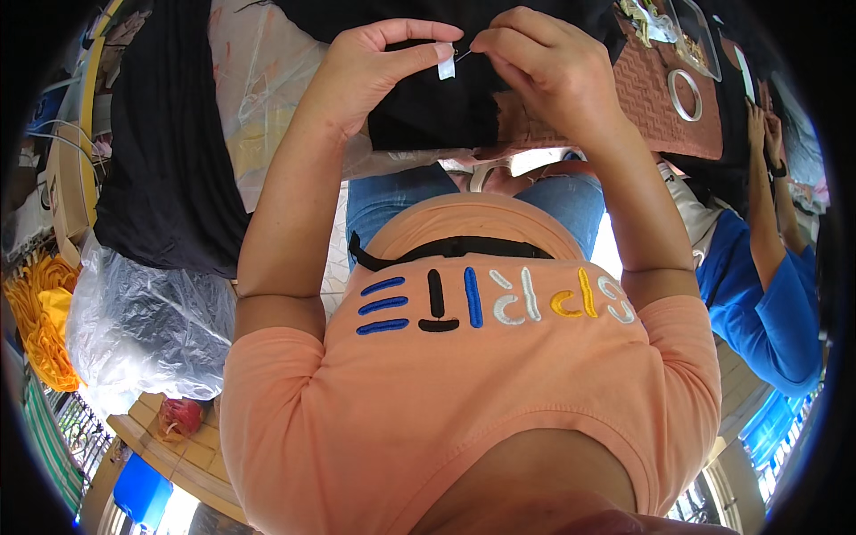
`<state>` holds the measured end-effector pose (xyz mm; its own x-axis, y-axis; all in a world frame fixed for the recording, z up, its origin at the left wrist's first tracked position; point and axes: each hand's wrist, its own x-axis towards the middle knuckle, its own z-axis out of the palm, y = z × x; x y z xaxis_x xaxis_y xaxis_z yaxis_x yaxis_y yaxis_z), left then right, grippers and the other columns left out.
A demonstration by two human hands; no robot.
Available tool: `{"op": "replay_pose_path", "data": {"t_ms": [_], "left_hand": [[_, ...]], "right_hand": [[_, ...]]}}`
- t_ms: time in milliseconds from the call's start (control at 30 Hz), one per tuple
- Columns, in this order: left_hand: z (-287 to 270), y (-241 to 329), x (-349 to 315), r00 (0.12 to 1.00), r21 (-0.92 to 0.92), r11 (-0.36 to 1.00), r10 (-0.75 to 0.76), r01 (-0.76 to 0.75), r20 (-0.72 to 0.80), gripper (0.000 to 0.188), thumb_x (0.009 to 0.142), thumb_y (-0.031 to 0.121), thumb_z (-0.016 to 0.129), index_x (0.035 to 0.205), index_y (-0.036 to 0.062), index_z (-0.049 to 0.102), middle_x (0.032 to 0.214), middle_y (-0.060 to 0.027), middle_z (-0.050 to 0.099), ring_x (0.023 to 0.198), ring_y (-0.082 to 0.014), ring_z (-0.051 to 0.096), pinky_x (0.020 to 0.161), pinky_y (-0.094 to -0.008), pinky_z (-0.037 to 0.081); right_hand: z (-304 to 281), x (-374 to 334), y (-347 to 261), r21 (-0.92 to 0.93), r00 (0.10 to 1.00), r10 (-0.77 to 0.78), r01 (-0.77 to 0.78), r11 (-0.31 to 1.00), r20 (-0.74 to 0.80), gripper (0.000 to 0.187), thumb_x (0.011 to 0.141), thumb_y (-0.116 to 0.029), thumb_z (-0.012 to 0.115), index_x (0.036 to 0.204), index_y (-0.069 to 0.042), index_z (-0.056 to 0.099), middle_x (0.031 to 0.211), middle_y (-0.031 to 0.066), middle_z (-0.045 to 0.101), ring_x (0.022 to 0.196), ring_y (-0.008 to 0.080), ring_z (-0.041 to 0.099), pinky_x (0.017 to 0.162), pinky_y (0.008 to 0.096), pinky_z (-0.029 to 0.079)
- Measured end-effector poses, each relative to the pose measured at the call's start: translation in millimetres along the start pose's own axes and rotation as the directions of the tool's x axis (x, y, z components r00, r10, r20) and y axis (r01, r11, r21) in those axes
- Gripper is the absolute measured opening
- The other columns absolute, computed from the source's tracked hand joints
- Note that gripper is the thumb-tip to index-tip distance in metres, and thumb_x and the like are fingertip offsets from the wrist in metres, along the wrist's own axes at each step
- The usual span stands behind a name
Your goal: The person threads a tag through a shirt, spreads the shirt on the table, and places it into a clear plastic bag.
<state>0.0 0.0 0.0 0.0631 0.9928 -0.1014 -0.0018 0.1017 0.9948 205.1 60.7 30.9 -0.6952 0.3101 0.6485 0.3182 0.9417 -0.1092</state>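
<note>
Between thumb and forefinger, my left hand (388, 62) pinches a small white tag (447, 68), whose lower end hangs free. My right hand (555, 71) is closed in a pinch just to its right, on a thin metal pin (464, 55) that points at the tag. Whether the pin goes through the tag is too small to tell. Both hands are held over black fabric (428, 120) spread on the work surface.
A brown textured mat (664, 111) carries a white ring (685, 95) and a clear plastic container (697, 40) at right. Clear plastic sheeting (259, 80) and dark cloth (160, 160) lie at left. A co-worker in a blue sleeve (767, 303) works at right.
</note>
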Motion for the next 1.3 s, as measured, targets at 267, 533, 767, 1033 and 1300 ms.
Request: {"op": "replay_pose_path", "data": {"t_ms": [267,533,767,1033,1300], "left_hand": [[1.3,-1.1,-0.3,1.000,0.034,0.999,0.020,-0.020,-0.015,0.023,0.082,0.021,0.074,0.102,0.0104,0.074,0.093,-0.0007,0.071,0.087,-0.0064,0.063,0.086,-0.0211,0.044],[0.7,-1.8,0.3,1.000,0.018,1.000,0.021,-0.021,-0.006,0.023,0.082,0.021,0.074,0.102,0.0105,0.074,0.093,-0.0009,0.071,0.087,-0.0069,0.063,0.086,-0.0211,0.044],[0.0,-0.4,-0.4,1.000,0.027,1.000,0.015,-0.015,0.003,0.024,0.082,0.021,0.074,0.103,0.0101,0.074,0.092,-0.0011,0.071,0.087,-0.0070,0.063,0.086,-0.0207,0.044],[0.8,0.4,-0.9,1.000,0.018,1.000,0.003,-0.003,0.003,0.024,0.082,0.021,0.074,0.104,0.0094,0.073,0.092,-0.0013,0.071,0.087,-0.0070,0.063,0.086,-0.0205,0.044],[0.8,-1.8,-0.4,1.000,0.012,1.000,0.008,-0.009,0.007,0.023,0.082,0.021,0.073,0.103,0.0101,0.074,0.093,-0.0014,0.071,0.088,-0.0073,0.063,0.087,-0.0214,0.043]], "right_hand": [[-0.7,-1.7,-1.2,0.044,0.999,0.027,-0.028,0.999,0.023,0.007,0.073,-0.006,0.066,0.079,-0.007,0.064,0.077,0.0048,0.060,0.066,0.0221,0.064,0.057,0.0319,0.052],[-2.9,-1.1,0.5,0.080,0.999,0.048,-0.049,0.996,0.010,0.007,0.072,-0.003,0.068,0.079,-0.006,0.065,0.077,0.0063,0.061,0.066,0.0246,0.064,0.056,0.0329,0.051],[0.1,-0.3,-2.4,0.096,0.997,0.071,-0.072,0.993,0.011,0.008,0.072,-0.003,0.068,0.079,-0.006,0.065,0.077,0.0062,0.061,0.066,0.0242,0.064,0.056,0.0329,0.051],[0.0,-2.1,-1.5,0.092,0.996,0.087,-0.088,0.992,0.006,0.008,0.072,-0.003,0.068,0.078,-0.006,0.065,0.078,0.0064,0.061,0.066,0.0247,0.064,0.057,0.0328,0.052],[-0.4,-1.5,-4.3,0.109,0.994,0.104,-0.106,0.988,0.022,0.008,0.072,-0.002,0.068,0.078,-0.006,0.064,0.079,0.0067,0.062,0.067,0.0250,0.064,0.058,0.0329,0.052]]}}
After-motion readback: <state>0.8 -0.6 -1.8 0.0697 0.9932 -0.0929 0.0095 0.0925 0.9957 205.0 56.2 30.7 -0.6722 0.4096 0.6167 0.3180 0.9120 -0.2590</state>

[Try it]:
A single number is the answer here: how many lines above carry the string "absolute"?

[Exercise output]:
2